The fox-hunting season had started, but nobody would admit to hunting foxes. Not on the record, anyway. The antis were claiming it was all going to be done in secret, as before, but at the start of the third season since it was banned by law they still had not come up with compelling evidence.

The police were supposed to be enforcing the Hunting Act 2005, but there was no sign of them in the drizzle and gloom of Firle, a village on the South Downs in East Sussex. Meanwhile both sides – for and against – were saying their people had turned out in record numbers.

"The whole thing is a farce," said Julia Caffyn, one of three masters of the Southdown and Eridge. The redoubtable 67-year-old was aboard a thoroughbred mare of equal vintage in equine terms, called Priscilla, outside the Ram Inn.

She didn't mean hunting, of course. That was apparently flourishing despite the ban – and despite the predictions of the Countryside Alliance – with three new hunts since 2005 and an estimated 50,000 participants yesterday. No, Mrs Caffyn meant the law. "We ride according to the letter of the law, laying down a trail with a fox brush dipped in urine, but the law is unenforceable anyway."

Other hunters contacted by the IoS agreed, insisting that they all did as they were told and called off the hounds if a real fox wandered across the trail, but admitting "sometimes accidents happen". One hunt regular further north in England said: "If we go into the woods on a wet Wednesday afternoon there is never anyone around to see what happens and yes, foxes do get killed in the old way."

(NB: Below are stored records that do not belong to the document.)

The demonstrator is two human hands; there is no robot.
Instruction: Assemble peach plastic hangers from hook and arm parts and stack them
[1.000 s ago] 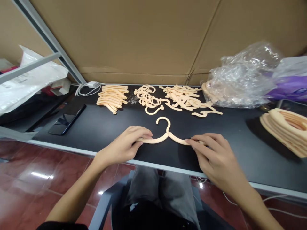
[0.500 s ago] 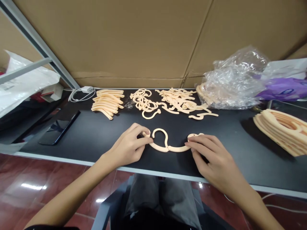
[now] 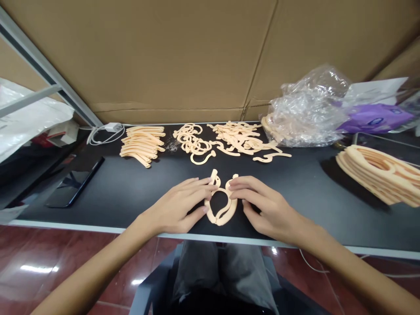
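Note:
A small peach-coloured folding hanger lies near the front edge of the black table, its two arms swung inward around the hook. My left hand pinches the left arm of the hanger. My right hand pinches the right arm. The two hands almost touch above the hook.
At the back lie a pile of hanger arms, a pile of hooks and more loose parts. A clear plastic bag and a stack of assembled hangers sit at the right. A phone lies at the left.
The hanger was spread flat with my hands wide apart; both hands have swung its arms inward and come together, so it is now folded around the hook.

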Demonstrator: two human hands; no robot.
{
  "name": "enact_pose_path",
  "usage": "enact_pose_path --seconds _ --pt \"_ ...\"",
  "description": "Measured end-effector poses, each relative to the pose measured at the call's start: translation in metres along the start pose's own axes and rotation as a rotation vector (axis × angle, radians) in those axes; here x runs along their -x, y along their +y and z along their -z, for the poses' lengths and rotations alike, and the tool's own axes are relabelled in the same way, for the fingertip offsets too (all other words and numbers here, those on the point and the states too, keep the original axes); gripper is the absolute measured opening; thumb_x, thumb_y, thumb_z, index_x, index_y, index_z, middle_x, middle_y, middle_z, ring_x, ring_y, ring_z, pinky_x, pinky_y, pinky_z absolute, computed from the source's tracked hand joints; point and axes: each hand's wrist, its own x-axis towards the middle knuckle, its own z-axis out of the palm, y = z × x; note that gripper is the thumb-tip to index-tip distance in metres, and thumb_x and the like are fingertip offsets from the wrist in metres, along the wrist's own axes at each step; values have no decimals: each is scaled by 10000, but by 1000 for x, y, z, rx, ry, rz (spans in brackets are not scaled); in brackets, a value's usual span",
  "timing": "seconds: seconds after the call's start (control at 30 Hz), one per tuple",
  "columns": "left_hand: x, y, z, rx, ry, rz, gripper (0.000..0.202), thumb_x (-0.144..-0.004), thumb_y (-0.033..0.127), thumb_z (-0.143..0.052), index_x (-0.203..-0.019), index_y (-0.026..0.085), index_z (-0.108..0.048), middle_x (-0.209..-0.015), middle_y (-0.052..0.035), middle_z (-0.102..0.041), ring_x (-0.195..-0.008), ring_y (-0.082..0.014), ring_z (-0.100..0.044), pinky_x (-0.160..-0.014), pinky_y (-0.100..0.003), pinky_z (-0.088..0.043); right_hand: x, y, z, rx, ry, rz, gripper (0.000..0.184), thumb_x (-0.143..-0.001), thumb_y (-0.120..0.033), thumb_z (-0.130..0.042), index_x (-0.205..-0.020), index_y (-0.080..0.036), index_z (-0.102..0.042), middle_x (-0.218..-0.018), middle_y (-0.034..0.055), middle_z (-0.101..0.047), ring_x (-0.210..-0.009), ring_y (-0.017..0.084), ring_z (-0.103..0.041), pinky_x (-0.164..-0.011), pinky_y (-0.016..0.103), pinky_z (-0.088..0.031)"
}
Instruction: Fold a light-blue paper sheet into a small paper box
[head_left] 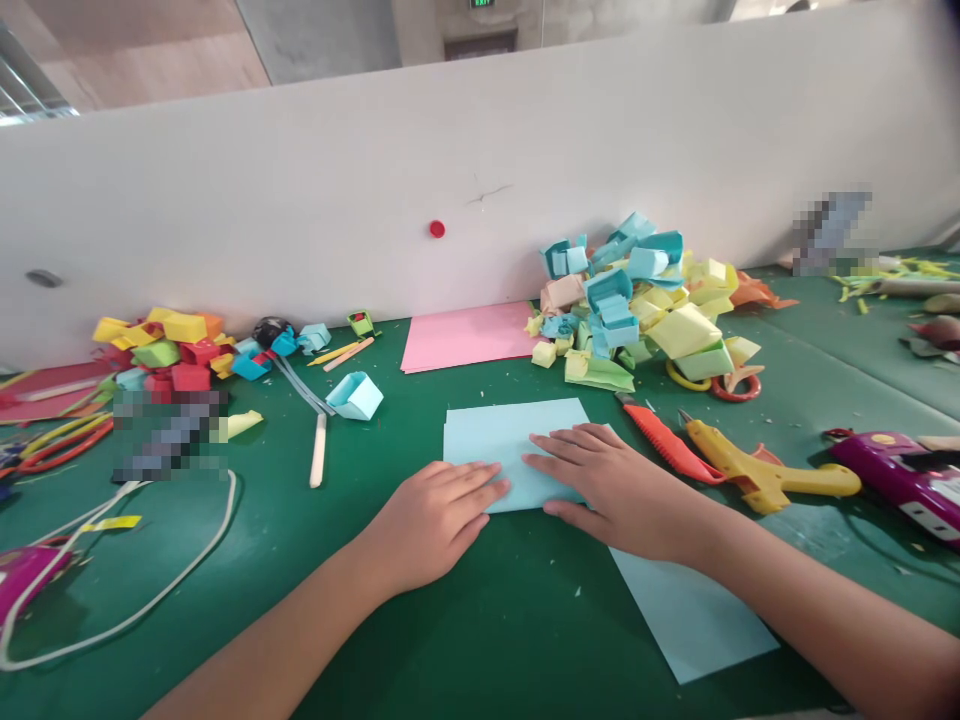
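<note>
A folded light blue paper sheet (pixel 510 435) lies on the green table (pixel 420 620) in front of me. My left hand (pixel 431 520) rests at its near left edge, fingers together and stretched flat on the paper. My right hand (pixel 607 485) lies flat on the sheet's right part, fingers spread and pointing left. Neither hand grips anything. A second light blue sheet (pixel 690 610) lies under my right forearm, reaching toward the near edge.
A pink sheet (pixel 465 335) lies by the white partition. A heap of folded blue and yellow paper pieces (pixel 645 305) sits behind right, a mixed-colour heap (pixel 165 350) at the left. An orange utility knife (pixel 667 445), yellow glue gun (pixel 765 470), wooden stick (pixel 319 450) and white cable (pixel 150 590) lie around.
</note>
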Motion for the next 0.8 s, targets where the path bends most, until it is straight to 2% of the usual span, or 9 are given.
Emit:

Was that true of the Southdown? "I won't say it's never happened," said Mrs Caffyn, "but you try to stick to what you should be doing at all times." No written records were kept and the police were rarely seen – but the full-time professional huntsman knew every aspect of the law, she insisted, and the last thing the Southdown needed was the expense and trouble of a long legal battle.

Not that there have been many. Fewer than 30 cases, and the Countryside Alliance claims only three of those convicted have been members of traditional hunts.

Anti-hunt campaigners believe rural police officers are "a bit unclear and need clarification on the law", according to Barry Hugill of the League Against Cruel Sports. It is working with the RSPCA and the International Fund for Animal Welfare to set up a new website later this month, aimed at helping the police understand the issues more clearly.

The league has recruited a record number of monitors this season, including professionals, he said. "Our teams will be equipped with hi-tech surveillance equipment. Their major function is to let hunts know they are being watched." But despite watching for two seasons, they have yet to publish evidence of widespread flouting of the ban.

Yesterday afternoon a lone dog came bounding out of the mist and murk of fields north of Firle, following the scent. Behind was the pack, then the hunt professionals in scarlet coats, the regulars in navy and at the back of the field, still riding hard, red-faced children in tweed. One was crying with the cold. And all in vain: no fox was spotted yesterday.

But if it was all just a jolly ride in the country – albeit a tough, mud-spattered one – why were antis not welcome to look? "They are such a pest, shouting abuse," Mrs Caffyn had said before the off, and, remembering their balaclavas, "apart from anything else they look so awful".

So off we go, tally ho! The season has started: the antis are chasing the hunters, the hunters videoing the antis in return, the police trying not to think about all those burglars getting away. The only creature not in the hunt these days – officially, but accidents do happen, officer – is the fox.